El incendio calcinaba los cuerpos de Rodrigo y de Rolando mientras se terminaban de abrir las urnas. Duele, molesta, incomoda, enfurece e indigna a cualquiera que tenga media fibra de buena gente. Pero enfurecerse, indignarse, enojarse, molestarse con el voto sin complejizar, sin acercarse al análisis, sin intentar un por qué interrogador para lograr buen diagnóstico, es de comentarista, es de descriptor de los estático.
Quienes pretendan –pretendamos- cambiar el estado de ciertas cosas deberán –deberemos- desmadejar, destejer la compleja urdimbre amarilla, conocer la textura y desarmar su armazón para ir al corazón de ese 47 por ciento de aceptación con robustez, carnadura y vigor en la propuesta. Hincar, ahondar hasta que la convicción se vuelva acto. Porque indagar en el voto para lograr convencer e increpar cuando consideremos equivocada la premisa del sufragio es bien diferente de andar a los gritos sopapeando votantes.

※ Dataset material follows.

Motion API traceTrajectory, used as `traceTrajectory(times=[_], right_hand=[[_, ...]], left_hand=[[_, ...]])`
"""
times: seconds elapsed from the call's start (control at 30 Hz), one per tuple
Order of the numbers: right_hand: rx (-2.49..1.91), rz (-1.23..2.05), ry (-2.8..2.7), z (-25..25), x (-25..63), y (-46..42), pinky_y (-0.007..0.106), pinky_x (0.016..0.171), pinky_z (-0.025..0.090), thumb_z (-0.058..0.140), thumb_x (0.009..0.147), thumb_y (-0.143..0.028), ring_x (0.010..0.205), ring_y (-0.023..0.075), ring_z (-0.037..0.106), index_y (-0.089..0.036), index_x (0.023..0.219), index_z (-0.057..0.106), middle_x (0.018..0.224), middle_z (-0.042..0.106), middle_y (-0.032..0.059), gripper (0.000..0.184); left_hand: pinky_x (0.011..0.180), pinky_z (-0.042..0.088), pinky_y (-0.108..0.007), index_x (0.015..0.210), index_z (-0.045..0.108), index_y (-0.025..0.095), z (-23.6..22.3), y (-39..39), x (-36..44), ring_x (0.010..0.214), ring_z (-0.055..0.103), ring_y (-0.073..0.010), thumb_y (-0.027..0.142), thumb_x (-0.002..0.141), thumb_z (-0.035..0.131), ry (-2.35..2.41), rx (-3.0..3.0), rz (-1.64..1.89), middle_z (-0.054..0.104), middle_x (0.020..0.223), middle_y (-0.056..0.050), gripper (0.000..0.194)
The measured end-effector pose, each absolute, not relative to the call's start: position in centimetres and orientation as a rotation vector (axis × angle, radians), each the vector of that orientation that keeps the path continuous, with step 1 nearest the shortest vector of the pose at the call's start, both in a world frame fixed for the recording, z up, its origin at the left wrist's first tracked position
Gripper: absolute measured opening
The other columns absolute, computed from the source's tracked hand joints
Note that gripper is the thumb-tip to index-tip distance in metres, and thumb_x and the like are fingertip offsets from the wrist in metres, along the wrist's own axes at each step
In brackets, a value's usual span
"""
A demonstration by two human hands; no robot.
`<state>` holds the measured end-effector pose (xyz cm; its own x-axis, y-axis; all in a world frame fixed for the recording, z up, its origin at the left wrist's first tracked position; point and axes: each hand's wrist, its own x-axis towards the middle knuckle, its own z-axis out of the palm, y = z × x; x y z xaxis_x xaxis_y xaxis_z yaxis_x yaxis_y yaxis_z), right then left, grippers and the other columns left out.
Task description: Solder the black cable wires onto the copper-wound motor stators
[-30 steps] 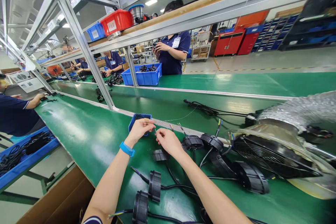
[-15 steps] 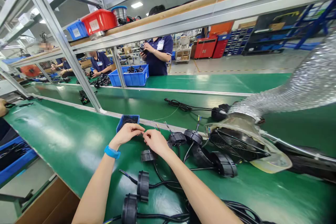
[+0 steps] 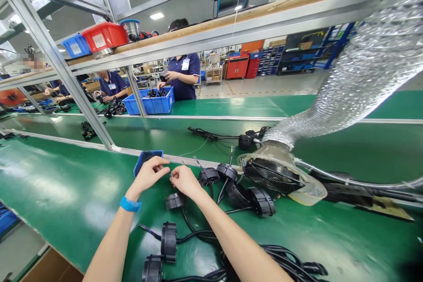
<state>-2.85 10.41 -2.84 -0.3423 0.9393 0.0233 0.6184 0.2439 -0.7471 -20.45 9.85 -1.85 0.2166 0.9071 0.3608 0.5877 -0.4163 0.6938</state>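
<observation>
My left hand point(image 3: 149, 178), with a blue band on its wrist, hovers at the near side of a small blue bin point(image 3: 136, 167) of dark small parts. Its thumb and fingers are apart, with nothing visible between them. Just to the right, my right hand point(image 3: 185, 180) is closed in a pinch; a tiny piece shows at its fingertips, too small to name. Below that hand lies a round black cap point(image 3: 174, 201) on a cable. Similar caps with bare coloured wire ends, such as one black cap point(image 3: 209, 176), stand to the right, and another black cap point(image 3: 168, 241) lies nearer me.
A fume hood point(image 3: 310, 191) with a black fan grille and silver duct point(image 3: 346, 70) occupies the right side. Black cables point(image 3: 280, 257) lie coiled in front. A metal post point(image 3: 62, 66) rises at left. Across the bench, a co-worker point(image 3: 183, 77) stands behind a blue crate point(image 3: 158, 103).
My left fingers have parted from my right fingertips and opened. The whole scene has shifted left in view. The co-worker's hand has lowered toward the blue crate.
</observation>
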Motion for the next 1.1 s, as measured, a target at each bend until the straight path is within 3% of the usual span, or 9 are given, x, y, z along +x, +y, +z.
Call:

Hay un agujero, un hueco grande entre el núcleo duro de proyecto nacional y la por ahora poca capacidad de creación de oído entre la mayoría de los porteños. No se trata de ganar las elecciones. Se trata de que es inmoral que a la mayoría de quienes vivan en la ciudad no les retumben sus nombres y que no les duela, no les moleste, no les incomode, no los enfurezca, no les indigne que Rodrigo Menchuca, Rolando Adair, Gastón Arispe Huaman, Kevin Molina, Humberto Ruiz, Facundo Ambrosi, Anahí Garnica, Damián Veliz, Eduardo Conesa, Maximiliano Martínez, Juan Matías Monticelli, Leonardo Arturo Day, Sebastián Campo, Pedro Baricola, Juana Vilca Quispe, de Elías Carbajal Quispe, de Rodrigo Quispe Carbajal, de Harry Rodríguez Palma, Wilfredo Quispe Mendoza y Luis Quispe no anden entre nosotros. Y eso será, más que nunca propia tarea para el hogar. De lo contrario siempre habrá talleres clandestinos, fuego negligente o intencionado, ropa sucia lavada adentro para poder ser sellada con etiqueta cara y cinismo narrativo para hacer el trabajo sucio de que parezca que no hay ni muerte, ni infierno entre lienzos, ni desvergüenza de relato, ni falta de urbanización, ni desprecio a quienes les borran sus nombres a fuerza de trabajo esclavo a veces y de trabajo sucio, otras.